What to work on:
Return only the stretch of the material below that begins with the line containing "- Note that" and ends with the line containing "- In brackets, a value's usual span", exactly; both of those lines belong to it.
────────────────────
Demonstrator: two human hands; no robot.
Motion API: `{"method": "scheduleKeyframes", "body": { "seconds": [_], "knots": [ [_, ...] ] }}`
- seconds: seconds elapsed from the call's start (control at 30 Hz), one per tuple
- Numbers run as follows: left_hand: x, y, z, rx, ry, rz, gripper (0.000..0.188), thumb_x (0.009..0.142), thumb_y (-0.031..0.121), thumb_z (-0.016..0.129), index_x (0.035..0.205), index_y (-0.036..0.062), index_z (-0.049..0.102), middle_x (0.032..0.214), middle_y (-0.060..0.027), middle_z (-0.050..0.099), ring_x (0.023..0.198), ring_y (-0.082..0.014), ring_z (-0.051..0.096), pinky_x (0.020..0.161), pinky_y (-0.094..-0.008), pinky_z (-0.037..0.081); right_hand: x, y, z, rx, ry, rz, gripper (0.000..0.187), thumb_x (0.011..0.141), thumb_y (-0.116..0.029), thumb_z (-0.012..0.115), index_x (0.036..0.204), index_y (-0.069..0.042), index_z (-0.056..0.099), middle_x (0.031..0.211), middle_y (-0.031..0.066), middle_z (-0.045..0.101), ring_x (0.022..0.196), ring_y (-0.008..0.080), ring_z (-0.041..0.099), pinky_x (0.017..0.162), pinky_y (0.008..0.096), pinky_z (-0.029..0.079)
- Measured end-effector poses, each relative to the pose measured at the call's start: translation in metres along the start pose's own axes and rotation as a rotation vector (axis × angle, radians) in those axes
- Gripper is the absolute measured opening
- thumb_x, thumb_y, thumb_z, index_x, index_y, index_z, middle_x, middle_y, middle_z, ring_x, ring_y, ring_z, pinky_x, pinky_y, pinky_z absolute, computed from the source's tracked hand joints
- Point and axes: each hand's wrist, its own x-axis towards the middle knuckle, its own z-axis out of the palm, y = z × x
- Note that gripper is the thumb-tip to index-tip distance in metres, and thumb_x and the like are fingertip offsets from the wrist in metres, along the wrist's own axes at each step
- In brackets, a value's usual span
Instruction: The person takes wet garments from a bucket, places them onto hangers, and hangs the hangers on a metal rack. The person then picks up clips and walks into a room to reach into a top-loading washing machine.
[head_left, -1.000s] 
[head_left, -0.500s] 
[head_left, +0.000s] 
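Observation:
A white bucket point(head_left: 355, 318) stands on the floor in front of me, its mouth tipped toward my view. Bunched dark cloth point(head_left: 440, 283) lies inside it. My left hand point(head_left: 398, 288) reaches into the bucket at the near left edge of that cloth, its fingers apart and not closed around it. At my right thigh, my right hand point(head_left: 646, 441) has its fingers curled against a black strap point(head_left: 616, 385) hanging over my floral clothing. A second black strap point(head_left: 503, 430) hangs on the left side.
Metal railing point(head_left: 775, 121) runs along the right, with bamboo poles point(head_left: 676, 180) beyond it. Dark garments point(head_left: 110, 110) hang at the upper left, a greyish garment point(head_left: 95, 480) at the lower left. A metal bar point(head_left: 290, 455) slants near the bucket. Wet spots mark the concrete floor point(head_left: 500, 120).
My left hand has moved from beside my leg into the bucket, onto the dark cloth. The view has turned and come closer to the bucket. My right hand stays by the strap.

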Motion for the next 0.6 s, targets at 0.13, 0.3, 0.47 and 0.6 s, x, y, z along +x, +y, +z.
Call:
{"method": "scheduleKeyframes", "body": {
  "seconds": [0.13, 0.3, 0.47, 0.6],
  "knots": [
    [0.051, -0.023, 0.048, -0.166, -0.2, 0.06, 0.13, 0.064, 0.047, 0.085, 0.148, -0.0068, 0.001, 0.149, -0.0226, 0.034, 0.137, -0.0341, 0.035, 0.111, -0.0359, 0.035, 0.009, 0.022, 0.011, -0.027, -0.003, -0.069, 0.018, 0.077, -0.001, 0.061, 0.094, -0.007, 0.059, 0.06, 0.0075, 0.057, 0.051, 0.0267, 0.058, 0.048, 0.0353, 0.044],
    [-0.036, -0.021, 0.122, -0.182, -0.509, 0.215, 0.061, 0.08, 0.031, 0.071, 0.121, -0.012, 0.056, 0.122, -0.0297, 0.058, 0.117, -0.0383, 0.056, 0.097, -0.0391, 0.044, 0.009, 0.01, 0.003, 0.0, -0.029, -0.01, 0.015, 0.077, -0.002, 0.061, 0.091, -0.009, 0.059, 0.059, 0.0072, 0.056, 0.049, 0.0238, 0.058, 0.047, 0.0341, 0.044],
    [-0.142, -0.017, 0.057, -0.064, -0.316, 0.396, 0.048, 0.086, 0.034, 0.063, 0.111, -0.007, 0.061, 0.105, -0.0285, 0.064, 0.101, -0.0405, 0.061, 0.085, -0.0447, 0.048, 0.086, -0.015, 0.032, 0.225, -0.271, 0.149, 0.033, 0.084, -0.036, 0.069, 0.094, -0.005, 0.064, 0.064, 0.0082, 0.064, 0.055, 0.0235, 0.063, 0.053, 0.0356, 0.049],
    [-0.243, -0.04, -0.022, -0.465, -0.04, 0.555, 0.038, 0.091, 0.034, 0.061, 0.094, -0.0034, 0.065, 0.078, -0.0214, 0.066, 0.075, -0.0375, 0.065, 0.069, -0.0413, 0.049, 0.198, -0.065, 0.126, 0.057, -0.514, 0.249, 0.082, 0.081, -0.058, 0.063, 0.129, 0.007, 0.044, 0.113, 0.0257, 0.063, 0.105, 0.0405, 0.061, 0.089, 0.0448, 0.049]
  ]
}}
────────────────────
Output for this exercise:
- Note that gripper is the thumb-tip to index-tip distance in metres, and thumb_x and the like are fingertip offsets from the wrist in metres, along the wrist's own axes at each step
- In brackets, a value's usual span

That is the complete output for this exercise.